» Instructions to follow: Would you please repeat exactly the entries below, starting at the line with "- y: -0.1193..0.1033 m" and ending at the line with "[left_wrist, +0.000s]", and nothing outside that range? Leave out the pictures.

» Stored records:
= = = = = = =

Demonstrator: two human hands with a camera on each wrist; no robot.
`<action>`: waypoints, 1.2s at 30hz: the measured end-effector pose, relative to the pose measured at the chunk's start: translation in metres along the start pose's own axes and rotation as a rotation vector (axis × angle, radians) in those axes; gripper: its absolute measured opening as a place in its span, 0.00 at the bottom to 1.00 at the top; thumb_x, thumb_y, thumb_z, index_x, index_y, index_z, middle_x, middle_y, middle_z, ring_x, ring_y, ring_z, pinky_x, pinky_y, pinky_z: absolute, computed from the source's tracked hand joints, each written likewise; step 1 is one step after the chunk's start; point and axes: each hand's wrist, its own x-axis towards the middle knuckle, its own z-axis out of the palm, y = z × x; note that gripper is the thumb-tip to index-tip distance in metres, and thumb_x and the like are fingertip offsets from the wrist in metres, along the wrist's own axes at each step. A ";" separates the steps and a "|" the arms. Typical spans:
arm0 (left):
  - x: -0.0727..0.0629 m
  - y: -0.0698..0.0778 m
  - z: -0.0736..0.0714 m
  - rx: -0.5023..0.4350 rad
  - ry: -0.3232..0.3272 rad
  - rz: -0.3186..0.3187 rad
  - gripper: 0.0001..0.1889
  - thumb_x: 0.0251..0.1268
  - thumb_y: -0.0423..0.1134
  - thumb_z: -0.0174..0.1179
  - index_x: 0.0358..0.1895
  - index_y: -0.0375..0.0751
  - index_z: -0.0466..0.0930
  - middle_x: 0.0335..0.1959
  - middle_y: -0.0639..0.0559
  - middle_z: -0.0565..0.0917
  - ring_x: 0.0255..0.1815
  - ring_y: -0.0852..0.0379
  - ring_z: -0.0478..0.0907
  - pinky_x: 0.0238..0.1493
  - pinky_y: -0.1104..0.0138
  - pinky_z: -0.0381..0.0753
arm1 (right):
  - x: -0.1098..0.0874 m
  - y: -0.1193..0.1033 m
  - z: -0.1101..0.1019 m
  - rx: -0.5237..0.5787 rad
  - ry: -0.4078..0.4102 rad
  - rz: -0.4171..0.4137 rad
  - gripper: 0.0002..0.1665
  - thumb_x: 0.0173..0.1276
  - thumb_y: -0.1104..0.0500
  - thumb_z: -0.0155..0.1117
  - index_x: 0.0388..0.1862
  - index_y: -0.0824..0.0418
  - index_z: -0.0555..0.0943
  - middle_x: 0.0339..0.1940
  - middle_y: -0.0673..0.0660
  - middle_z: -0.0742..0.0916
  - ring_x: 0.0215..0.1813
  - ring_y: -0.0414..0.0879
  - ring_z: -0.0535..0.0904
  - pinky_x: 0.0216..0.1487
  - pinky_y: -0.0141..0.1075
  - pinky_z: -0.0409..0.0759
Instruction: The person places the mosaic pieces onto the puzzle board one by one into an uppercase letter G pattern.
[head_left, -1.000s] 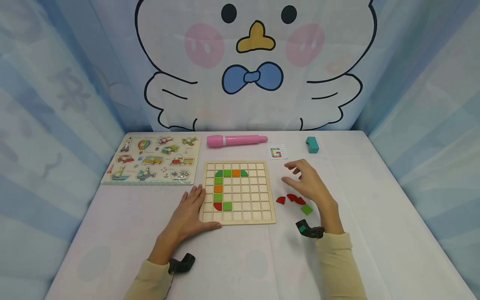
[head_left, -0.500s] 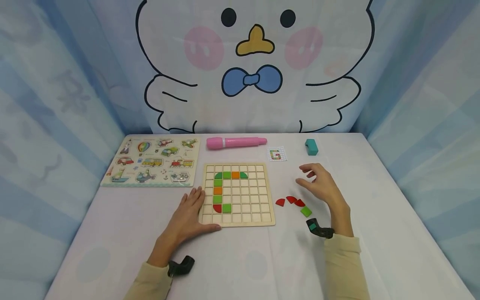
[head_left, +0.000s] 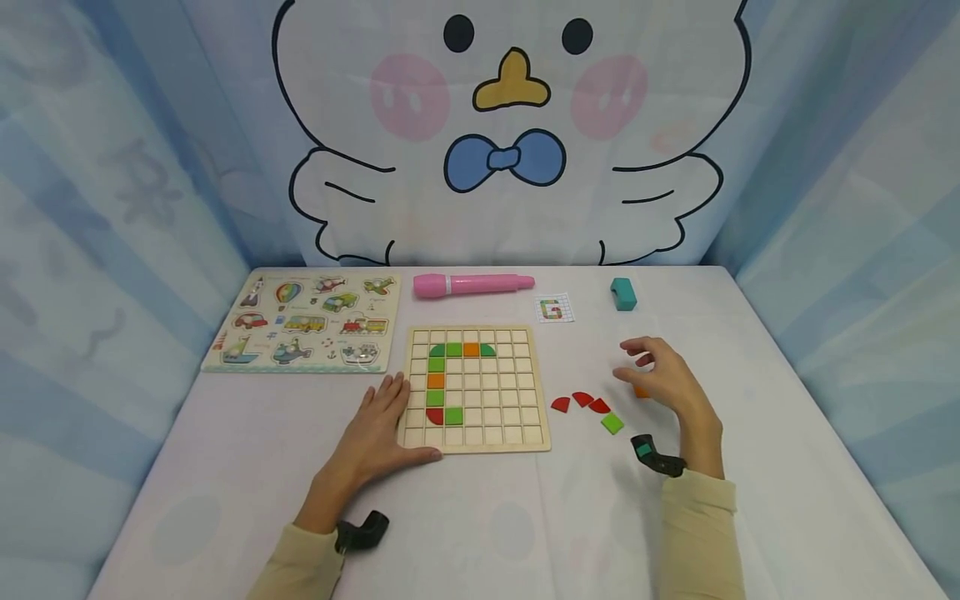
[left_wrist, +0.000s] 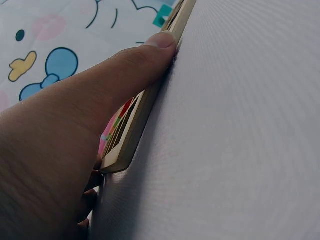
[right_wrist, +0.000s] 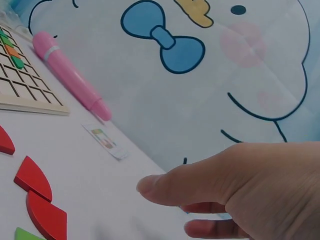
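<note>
A square wooden grid board (head_left: 506, 421) lies on the white table. Along its left edge rest the fairly straight fingers of my left hand (head_left: 378, 429), while the thumb (left_wrist: 145, 57) touches the front edge. Green, orange and red pieces sit in the grid, forming a hooked line. To the board's right, my right hand (head_left: 663, 377) hovers with thumb and fingers apart, nothing visible between them. An orange piece (head_left: 641, 391) shows partly from beneath it. Just left of that hand lie several red quarter-round pieces (head_left: 582, 399) and a green square (head_left: 612, 424).
Behind the board are a pink marker-shaped stick (head_left: 472, 285), a small card (head_left: 554, 308) with a coloured grid pattern, and a teal block (head_left: 623, 294). A vehicle picture puzzle (head_left: 270, 354) lies at back left. A cartoon-printed curtain (head_left: 510, 225) stands behind the table.
My right hand has moved rightward and slightly nearer, away from the board. The orange piece beneath it has come into view. My left hand stays at the board's corner.
</note>
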 end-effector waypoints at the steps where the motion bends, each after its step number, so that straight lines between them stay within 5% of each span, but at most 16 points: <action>1: 0.000 0.000 0.000 -0.001 0.002 0.001 0.65 0.44 0.75 0.68 0.79 0.35 0.53 0.82 0.40 0.53 0.84 0.42 0.46 0.84 0.47 0.46 | 0.000 0.002 -0.001 -0.002 -0.004 0.006 0.36 0.68 0.46 0.67 0.71 0.59 0.70 0.68 0.65 0.74 0.65 0.62 0.69 0.59 0.55 0.79; 17: 0.000 -0.001 0.000 0.002 0.006 0.000 0.65 0.44 0.75 0.68 0.79 0.35 0.53 0.82 0.40 0.53 0.84 0.41 0.46 0.83 0.46 0.46 | -0.007 0.016 -0.011 -0.064 -0.094 0.064 0.39 0.64 0.46 0.71 0.68 0.63 0.71 0.61 0.68 0.75 0.59 0.61 0.71 0.56 0.55 0.78; 27: -0.002 0.000 0.001 -0.004 -0.005 -0.002 0.65 0.44 0.75 0.67 0.79 0.35 0.52 0.82 0.40 0.53 0.84 0.42 0.45 0.84 0.47 0.45 | -0.006 0.022 -0.007 -0.111 -0.115 0.085 0.28 0.66 0.53 0.71 0.60 0.65 0.77 0.52 0.67 0.81 0.52 0.58 0.75 0.54 0.54 0.78; 36: -0.002 0.001 -0.002 -0.009 0.007 0.002 0.65 0.44 0.75 0.68 0.79 0.35 0.53 0.82 0.41 0.53 0.84 0.42 0.45 0.84 0.47 0.45 | -0.002 0.024 -0.004 -0.096 -0.087 0.094 0.26 0.67 0.53 0.71 0.57 0.68 0.79 0.54 0.68 0.83 0.55 0.60 0.75 0.61 0.58 0.76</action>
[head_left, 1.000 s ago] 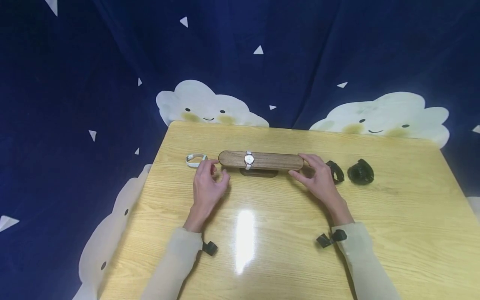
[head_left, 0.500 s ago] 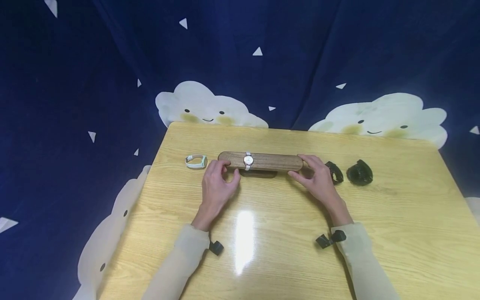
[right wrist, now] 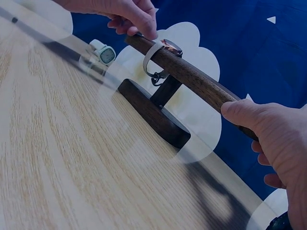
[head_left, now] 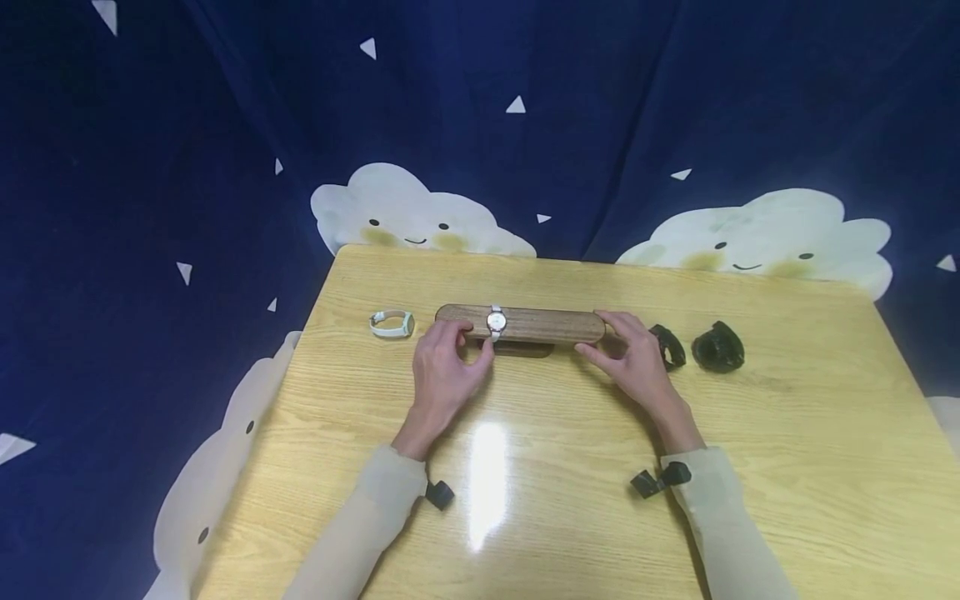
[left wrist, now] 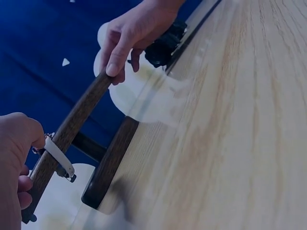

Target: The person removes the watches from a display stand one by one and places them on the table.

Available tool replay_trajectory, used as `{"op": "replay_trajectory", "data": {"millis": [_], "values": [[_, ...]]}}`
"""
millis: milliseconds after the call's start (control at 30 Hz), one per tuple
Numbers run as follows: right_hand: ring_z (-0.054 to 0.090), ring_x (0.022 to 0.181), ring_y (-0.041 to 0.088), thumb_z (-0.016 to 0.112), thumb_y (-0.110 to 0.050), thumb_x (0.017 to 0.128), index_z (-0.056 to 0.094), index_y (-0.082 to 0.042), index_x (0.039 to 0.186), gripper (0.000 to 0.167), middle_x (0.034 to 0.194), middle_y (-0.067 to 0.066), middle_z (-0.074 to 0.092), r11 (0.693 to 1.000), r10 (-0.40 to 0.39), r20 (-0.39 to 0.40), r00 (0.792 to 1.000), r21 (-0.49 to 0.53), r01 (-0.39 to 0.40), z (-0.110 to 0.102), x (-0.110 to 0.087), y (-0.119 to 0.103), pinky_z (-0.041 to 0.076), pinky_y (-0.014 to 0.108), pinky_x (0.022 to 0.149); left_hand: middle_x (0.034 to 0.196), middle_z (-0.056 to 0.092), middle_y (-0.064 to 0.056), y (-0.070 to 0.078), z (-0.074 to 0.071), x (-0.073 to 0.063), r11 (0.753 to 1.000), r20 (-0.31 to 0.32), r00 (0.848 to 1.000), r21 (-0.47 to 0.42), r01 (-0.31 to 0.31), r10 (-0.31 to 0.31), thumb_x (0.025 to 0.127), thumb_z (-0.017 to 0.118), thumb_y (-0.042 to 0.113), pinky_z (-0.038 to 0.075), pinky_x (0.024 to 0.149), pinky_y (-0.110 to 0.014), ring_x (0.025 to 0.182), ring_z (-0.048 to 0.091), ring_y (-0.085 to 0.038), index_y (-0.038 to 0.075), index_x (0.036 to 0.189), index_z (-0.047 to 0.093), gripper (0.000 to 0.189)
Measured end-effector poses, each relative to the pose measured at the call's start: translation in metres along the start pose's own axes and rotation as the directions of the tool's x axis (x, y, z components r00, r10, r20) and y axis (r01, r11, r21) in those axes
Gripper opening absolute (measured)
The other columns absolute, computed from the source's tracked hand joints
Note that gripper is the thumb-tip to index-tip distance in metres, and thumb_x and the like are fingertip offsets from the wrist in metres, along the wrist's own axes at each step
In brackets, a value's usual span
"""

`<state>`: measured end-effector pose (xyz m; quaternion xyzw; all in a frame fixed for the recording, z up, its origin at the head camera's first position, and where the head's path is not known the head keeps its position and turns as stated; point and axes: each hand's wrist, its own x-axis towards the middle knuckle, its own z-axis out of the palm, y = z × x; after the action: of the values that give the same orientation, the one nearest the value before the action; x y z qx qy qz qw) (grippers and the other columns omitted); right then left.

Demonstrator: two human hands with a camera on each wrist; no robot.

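A wooden watch stand (head_left: 551,323) has a horizontal bar on a short post and a flat base (right wrist: 153,115). Round its bar, left of the middle, sits a wristwatch (head_left: 497,320) with a pale strap and round face. My right hand (head_left: 636,358) grips the bar's right end between thumb and fingers. Beside the watch, my left hand (head_left: 446,367) has its loosely bent fingers over the left part of the bar, the thumb tip right at the strap (left wrist: 58,154). In the right wrist view the left hand (right wrist: 129,14) partly covers the bar's far end.
A pale mint watch (head_left: 392,325) lies left of the stand on the wooden table (head_left: 570,467). Two black watches, one (head_left: 667,347) close behind the right hand and another (head_left: 718,347) further right, lie on the table. A dark blue curtain (head_left: 450,100) hangs behind.
My left hand has moved right, from beside the bar's left end to the wristwatch. My right hand stays on the bar's right end, and the stand and watches have kept their places.
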<state>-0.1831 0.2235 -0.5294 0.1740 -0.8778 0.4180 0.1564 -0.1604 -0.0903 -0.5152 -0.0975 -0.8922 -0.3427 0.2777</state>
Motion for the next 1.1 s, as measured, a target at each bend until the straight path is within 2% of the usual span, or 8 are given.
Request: {"op": "replay_trajectory", "data": {"millis": [300, 633, 900, 1100], "values": [[0.058, 0.128, 0.041, 0.092, -0.019, 0.081, 0.065, -0.002, 0.137, 0.065, 0.134, 0.020, 0.066, 1.000, 0.000, -0.001, 1.000, -0.013, 0.000, 0.000, 0.000, 0.002, 0.046, 0.062, 0.107, 0.082, 0.068, -0.008, 0.007, 0.003, 0.004, 0.999, 0.029, 0.999, 0.036, 0.015, -0.016, 0.090, 0.078, 0.037, 0.052, 0.069, -0.036, 0.071, 0.059, -0.020, 0.005, 0.102, 0.074, 0.034], [0.059, 0.127, 0.040, 0.092, -0.019, 0.081, 0.065, -0.001, 0.137, 0.065, 0.134, 0.020, 0.066, 1.000, -0.014, -0.006, 1.000, -0.009, 0.014, 0.000, 0.000, 0.002, 0.047, 0.062, 0.106, 0.082, 0.069, -0.007, 0.011, 0.008, 0.006, 0.998, 0.035, 0.999, 0.066, 0.011, -0.014, 0.089, 0.079, 0.035, 0.052, 0.071, -0.036, 0.073, 0.060, -0.019, 0.006, 0.105, 0.075, 0.034], [0.060, 0.127, 0.039, 0.092, -0.019, 0.081, 0.066, -0.004, 0.137, 0.064, 0.134, 0.019, 0.067, 1.000, -0.026, -0.010, 1.000, -0.006, 0.026, 0.000, 0.000, 0.001, 0.047, 0.061, 0.105, 0.083, 0.068, -0.005, 0.013, 0.010, 0.009, 0.997, 0.011, 1.000, 0.068, -0.022, 0.022, 0.088, 0.081, 0.033, 0.046, 0.063, -0.031, 0.072, 0.058, -0.017, 0.006, 0.112, 0.074, 0.037], [0.059, 0.128, 0.040, 0.092, -0.019, 0.082, 0.066, -0.002, 0.137, 0.063, 0.134, 0.020, 0.066, 1.000, -0.013, 0.001, 1.000, -0.006, 0.013, -0.001, 0.001, 0.000, 0.045, 0.064, 0.106, 0.082, 0.066, -0.003, 0.013, 0.010, 0.011, 0.996, 0.032, 0.999, 0.089, -0.022, 0.019, 0.088, 0.081, 0.035, 0.045, 0.063, -0.031, 0.072, 0.057, -0.017, 0.008, 0.113, 0.075, 0.038]]}}
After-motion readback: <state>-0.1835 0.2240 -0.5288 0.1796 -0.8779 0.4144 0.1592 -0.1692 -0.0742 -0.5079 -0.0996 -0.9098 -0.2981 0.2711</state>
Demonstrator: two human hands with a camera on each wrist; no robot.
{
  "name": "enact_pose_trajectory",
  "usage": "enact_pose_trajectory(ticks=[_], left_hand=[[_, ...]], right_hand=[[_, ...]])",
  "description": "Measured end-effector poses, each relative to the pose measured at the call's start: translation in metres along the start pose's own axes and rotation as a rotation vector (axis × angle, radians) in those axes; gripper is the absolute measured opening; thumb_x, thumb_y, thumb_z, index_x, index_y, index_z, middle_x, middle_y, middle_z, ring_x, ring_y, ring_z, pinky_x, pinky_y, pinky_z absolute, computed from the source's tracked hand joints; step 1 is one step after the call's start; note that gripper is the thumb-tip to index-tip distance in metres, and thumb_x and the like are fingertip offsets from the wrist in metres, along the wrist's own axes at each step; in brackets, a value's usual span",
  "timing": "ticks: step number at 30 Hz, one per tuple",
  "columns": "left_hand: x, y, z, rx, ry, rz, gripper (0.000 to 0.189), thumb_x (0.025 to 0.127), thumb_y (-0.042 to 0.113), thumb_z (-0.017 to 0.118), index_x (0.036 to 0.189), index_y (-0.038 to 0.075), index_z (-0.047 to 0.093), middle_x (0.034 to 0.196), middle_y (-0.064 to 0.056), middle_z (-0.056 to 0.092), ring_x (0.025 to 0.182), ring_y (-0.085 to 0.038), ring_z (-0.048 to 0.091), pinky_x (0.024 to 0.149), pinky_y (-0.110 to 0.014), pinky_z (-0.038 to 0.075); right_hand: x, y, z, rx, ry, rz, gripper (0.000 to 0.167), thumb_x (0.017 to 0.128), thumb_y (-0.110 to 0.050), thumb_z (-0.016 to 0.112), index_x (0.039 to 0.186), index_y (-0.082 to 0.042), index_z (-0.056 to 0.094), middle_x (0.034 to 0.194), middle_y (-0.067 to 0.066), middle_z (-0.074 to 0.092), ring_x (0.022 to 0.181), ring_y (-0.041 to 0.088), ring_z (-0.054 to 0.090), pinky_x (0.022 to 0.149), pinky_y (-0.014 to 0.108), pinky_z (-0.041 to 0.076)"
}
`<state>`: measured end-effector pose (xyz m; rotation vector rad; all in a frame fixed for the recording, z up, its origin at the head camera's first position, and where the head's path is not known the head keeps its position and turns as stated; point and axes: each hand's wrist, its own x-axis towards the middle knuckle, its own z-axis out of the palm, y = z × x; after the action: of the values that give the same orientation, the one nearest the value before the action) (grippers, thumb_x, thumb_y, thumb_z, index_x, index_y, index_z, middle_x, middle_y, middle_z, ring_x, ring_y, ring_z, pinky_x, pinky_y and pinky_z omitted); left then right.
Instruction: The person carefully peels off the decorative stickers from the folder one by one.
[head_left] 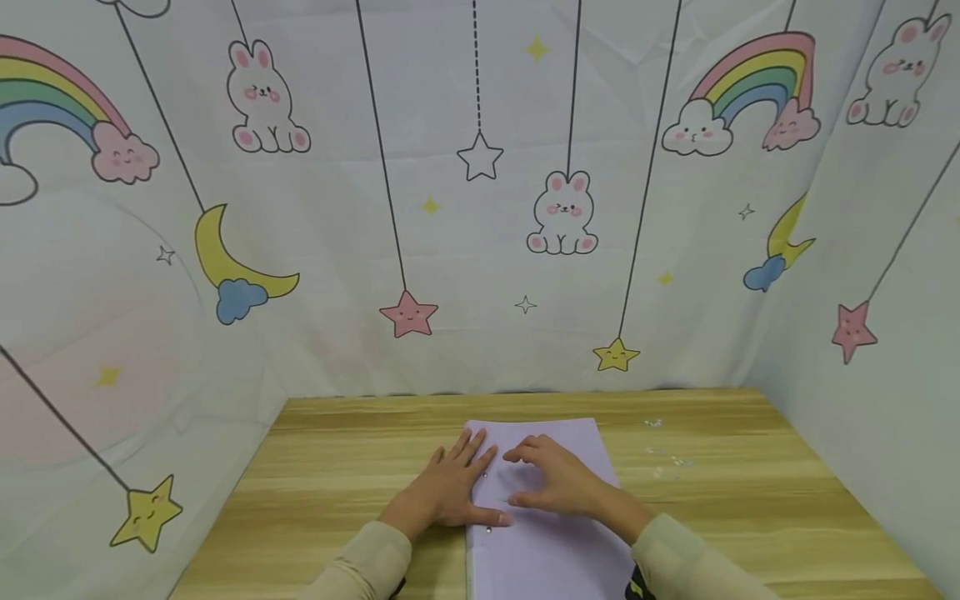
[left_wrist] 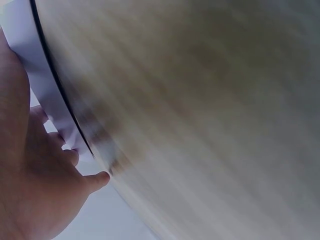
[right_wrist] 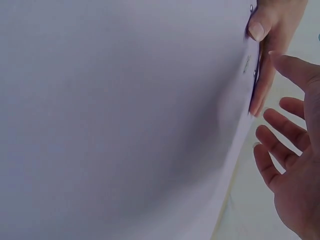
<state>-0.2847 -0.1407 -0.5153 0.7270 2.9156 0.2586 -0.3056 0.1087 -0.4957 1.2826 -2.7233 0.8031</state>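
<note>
A lavender folder [head_left: 547, 550] lies on the wooden table, with small metal rivets [head_left: 489, 530] along its left edge. My left hand [head_left: 450, 487] rests on that edge, fingers spread, its thumb [right_wrist: 257, 31] on the cover near a rivet. Over the upper part of the cover is my right hand [head_left: 558, 479], fingers loosely bent and thumb apart, holding nothing. In the right wrist view a small, thin clip-like piece [right_wrist: 246, 65] lies on the cover close to the edge. The left wrist view shows the folder's side [left_wrist: 47, 80] beside my left hand.
Right of the folder, several small, pale, shiny pieces [head_left: 682, 461] lie scattered on the wooden table [head_left: 345, 467]. A white curtain [head_left: 480, 350] printed with rabbits, stars and rainbows hangs behind the table and along both sides.
</note>
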Motion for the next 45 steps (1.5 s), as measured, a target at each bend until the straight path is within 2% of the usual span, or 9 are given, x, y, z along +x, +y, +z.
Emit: enact_pose_trajectory(ticks=[6, 11, 15, 23, 33, 45], left_hand=[[0.0, 0.0, -0.001, -0.005, -0.006, -0.001, 0.117, 0.083, 0.091, 0.057, 0.17, 0.018, 0.028, 0.178, -0.01, 0.008, 0.164, -0.034, 0.005, 0.122, -0.067, 0.023], [0.0, 0.0, 0.002, -0.003, 0.004, 0.0, 0.117, 0.083, 0.091, 0.058, 0.17, 0.018, 0.028, 0.178, -0.012, 0.009, 0.164, -0.034, 0.005, 0.122, -0.068, 0.025], [0.0, -0.001, 0.004, -0.001, 0.009, 0.003, 0.117, 0.083, 0.09, 0.059, 0.17, 0.018, 0.028, 0.178, -0.012, 0.01, 0.163, -0.035, 0.006, 0.121, -0.068, 0.025], [0.004, -0.003, 0.006, 0.004, 0.023, 0.011, 0.117, 0.082, 0.091, 0.058, 0.17, 0.019, 0.029, 0.178, -0.011, 0.009, 0.163, -0.035, 0.005, 0.121, -0.068, 0.025], [0.004, -0.003, 0.005, 0.014, 0.028, 0.023, 0.117, 0.082, 0.091, 0.057, 0.169, 0.017, 0.03, 0.178, -0.014, 0.011, 0.163, -0.037, 0.006, 0.12, -0.07, 0.026], [0.0, 0.001, 0.0, 0.003, 0.018, 0.012, 0.117, 0.083, 0.089, 0.061, 0.169, 0.015, 0.031, 0.177, -0.013, 0.013, 0.163, -0.036, 0.008, 0.121, -0.068, 0.027]], right_hand=[[0.007, -0.005, 0.005, -0.007, -0.035, -0.051, 0.032, 0.09, -0.029, 0.086, 0.113, -0.01, 0.074, 0.111, -0.003, 0.067, 0.102, 0.016, 0.064, 0.092, 0.036, 0.055], [0.012, -0.009, 0.011, -0.008, -0.067, -0.061, 0.024, 0.089, -0.021, 0.086, 0.108, -0.011, 0.075, 0.106, -0.005, 0.067, 0.099, 0.011, 0.063, 0.091, 0.033, 0.054], [0.013, -0.012, 0.013, -0.02, -0.076, -0.058, 0.021, 0.088, -0.02, 0.086, 0.105, -0.012, 0.076, 0.104, -0.006, 0.067, 0.098, 0.009, 0.062, 0.089, 0.031, 0.054], [0.013, -0.016, 0.009, -0.099, -0.063, -0.107, 0.015, 0.086, -0.014, 0.087, 0.095, -0.013, 0.075, 0.096, -0.006, 0.063, 0.092, 0.006, 0.059, 0.086, 0.03, 0.054], [0.013, -0.012, 0.012, -0.102, -0.076, -0.101, 0.012, 0.086, -0.011, 0.087, 0.089, -0.015, 0.076, 0.091, -0.011, 0.062, 0.086, 0.002, 0.056, 0.083, 0.027, 0.053], [0.012, -0.01, 0.018, -0.1, -0.054, -0.136, 0.013, 0.085, -0.007, 0.086, 0.09, -0.015, 0.077, 0.091, -0.011, 0.064, 0.085, 0.002, 0.059, 0.082, 0.028, 0.054]])
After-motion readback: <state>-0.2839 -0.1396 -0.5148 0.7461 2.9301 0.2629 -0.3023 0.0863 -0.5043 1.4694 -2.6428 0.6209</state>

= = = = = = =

» Exercise solution:
  - y: -0.1193..0.1033 m
  - z: -0.1101..0.1019 m
  - rx: -0.5237..0.5787 rad
  - ry: -0.4078..0.4102 rad
  - rz: -0.4171..0.4137 rad
  - gripper: 0.0002..0.1665
  - thumb_x: 0.0173..0.1276
  - thumb_y: -0.1104..0.0500
  - thumb_z: -0.0155..0.1117
  - index_x: 0.0388..0.1862
  - index_y: -0.0824..0.0418
  - index_z: -0.0555..0.0943
  - middle_x: 0.0339..0.1940
  - middle_y: -0.0673..0.0660
  - middle_z: -0.0742..0.0916
  - ring_x: 0.0215..0.1813
  - ring_y: -0.0414..0.0879
  - ring_z: -0.0535..0.0904
  - pinky_x: 0.0216..0.1487
  - pinky_y: -0.0141..0.1075
  - pinky_z: -0.0409..0.0759
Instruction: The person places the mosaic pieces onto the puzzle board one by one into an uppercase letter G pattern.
[head_left, -1.000s] 
[head_left, -0.500s] 
[head_left, +0.000s] 
[left_wrist, +0.000s] 

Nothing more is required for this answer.